**What you should do**. What is needed is an exact retyping of the records below, from the first line through the line that contains "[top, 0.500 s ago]".

**Data**.
========
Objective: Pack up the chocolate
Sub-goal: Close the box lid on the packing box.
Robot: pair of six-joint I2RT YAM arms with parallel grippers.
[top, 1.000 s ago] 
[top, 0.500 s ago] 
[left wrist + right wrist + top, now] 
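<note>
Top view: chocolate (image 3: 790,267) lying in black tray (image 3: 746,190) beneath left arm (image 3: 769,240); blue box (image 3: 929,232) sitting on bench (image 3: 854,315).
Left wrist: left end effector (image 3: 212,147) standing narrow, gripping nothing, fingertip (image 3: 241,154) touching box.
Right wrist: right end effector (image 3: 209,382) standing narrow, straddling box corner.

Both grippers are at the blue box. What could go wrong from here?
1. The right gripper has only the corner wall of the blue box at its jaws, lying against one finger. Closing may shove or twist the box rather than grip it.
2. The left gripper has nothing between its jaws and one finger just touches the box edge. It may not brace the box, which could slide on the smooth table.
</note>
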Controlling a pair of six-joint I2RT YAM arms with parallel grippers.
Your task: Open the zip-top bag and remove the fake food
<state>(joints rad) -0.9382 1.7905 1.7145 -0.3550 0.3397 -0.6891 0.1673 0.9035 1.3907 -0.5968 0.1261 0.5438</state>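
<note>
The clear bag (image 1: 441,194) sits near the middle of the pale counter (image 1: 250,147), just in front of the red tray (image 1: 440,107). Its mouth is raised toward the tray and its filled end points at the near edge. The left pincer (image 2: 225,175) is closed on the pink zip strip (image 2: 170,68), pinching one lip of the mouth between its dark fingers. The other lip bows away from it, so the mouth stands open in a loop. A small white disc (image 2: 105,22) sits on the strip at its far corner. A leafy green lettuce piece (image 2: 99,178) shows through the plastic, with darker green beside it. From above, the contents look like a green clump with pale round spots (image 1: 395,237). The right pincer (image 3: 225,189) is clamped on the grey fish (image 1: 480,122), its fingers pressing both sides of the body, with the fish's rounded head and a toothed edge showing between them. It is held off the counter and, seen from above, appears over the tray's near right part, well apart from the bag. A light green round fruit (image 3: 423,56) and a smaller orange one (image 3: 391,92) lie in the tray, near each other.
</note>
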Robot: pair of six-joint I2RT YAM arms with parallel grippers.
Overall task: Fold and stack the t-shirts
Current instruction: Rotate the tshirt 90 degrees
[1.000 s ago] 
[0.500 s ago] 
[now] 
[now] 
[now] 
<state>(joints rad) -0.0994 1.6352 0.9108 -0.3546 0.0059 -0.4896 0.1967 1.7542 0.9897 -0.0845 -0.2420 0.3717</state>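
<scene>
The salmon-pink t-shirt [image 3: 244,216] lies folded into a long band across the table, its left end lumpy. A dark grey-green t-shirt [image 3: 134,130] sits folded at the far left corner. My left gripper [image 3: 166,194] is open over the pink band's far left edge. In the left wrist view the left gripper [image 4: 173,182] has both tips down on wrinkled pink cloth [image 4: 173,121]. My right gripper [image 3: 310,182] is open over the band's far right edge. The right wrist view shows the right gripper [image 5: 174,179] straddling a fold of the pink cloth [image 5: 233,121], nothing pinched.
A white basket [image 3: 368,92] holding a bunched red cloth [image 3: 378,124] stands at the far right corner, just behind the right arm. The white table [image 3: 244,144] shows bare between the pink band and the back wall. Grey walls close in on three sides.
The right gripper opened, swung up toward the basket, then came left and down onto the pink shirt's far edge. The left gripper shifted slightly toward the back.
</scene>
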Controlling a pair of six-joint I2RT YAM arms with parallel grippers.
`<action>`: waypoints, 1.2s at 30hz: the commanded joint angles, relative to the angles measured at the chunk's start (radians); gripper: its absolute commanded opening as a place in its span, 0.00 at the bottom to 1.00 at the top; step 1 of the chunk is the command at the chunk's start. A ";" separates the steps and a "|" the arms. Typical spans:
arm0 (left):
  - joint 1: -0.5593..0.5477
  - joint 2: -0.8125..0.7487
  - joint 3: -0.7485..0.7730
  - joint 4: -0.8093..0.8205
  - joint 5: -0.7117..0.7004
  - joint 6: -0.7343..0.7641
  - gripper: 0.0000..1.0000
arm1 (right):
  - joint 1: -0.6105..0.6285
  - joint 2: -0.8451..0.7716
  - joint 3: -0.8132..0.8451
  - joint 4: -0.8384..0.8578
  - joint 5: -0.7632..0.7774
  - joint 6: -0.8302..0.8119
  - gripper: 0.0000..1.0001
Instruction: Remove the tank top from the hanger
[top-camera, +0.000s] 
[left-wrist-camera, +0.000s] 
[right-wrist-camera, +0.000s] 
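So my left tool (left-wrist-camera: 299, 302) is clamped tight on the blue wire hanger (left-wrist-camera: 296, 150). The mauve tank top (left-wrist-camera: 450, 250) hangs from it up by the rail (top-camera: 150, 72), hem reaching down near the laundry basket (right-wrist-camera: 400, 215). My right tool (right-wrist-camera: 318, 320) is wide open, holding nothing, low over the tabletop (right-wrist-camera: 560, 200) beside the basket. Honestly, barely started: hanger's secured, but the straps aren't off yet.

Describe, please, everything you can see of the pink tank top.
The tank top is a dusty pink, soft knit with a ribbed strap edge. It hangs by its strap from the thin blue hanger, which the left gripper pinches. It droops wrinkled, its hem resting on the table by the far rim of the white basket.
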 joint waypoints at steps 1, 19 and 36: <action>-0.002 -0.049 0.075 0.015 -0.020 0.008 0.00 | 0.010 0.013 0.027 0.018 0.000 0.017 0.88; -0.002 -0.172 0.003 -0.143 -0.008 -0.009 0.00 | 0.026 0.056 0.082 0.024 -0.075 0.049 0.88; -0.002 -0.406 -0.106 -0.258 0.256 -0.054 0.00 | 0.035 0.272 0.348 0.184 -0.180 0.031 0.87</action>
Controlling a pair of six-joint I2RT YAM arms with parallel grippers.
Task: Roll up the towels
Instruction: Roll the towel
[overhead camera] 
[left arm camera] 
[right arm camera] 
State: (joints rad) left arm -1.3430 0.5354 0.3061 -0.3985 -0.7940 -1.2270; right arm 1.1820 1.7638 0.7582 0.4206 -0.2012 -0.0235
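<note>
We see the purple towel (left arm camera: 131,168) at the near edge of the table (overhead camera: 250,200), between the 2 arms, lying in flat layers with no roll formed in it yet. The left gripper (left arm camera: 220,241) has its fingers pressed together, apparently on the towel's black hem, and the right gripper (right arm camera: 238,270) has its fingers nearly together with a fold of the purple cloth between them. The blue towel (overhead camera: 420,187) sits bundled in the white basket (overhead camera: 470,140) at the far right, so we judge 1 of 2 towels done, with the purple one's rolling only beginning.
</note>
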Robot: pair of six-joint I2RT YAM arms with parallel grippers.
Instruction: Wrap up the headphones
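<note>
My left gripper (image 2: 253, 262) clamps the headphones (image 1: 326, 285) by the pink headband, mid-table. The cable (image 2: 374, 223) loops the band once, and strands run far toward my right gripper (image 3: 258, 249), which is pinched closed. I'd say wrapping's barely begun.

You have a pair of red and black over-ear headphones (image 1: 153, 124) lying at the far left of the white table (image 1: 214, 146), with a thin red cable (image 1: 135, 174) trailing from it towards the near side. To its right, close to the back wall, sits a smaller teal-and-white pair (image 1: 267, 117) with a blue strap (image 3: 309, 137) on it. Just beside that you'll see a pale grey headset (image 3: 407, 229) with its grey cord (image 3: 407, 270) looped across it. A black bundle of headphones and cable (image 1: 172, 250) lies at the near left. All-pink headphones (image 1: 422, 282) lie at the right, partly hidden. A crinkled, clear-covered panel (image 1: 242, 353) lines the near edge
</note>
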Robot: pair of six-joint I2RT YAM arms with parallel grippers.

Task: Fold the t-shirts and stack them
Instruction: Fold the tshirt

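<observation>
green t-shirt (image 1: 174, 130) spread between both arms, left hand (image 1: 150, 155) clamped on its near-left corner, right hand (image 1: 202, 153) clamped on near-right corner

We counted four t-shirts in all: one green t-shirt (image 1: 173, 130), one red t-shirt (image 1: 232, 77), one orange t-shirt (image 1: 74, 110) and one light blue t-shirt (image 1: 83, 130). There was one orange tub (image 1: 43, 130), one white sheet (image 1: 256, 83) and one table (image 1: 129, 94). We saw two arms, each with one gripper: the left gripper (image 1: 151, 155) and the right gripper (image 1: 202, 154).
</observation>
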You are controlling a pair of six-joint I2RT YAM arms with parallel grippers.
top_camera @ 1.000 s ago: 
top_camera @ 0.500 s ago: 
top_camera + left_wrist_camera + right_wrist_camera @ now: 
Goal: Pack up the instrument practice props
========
**Task answer**.
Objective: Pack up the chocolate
Sub-goal: Close the box lid on the packing box.
Robot: pair of six-joint I2RT YAM arms with parallel grippers.
[top, 1.000 s ago] 
[top, 0.500 s ago] 

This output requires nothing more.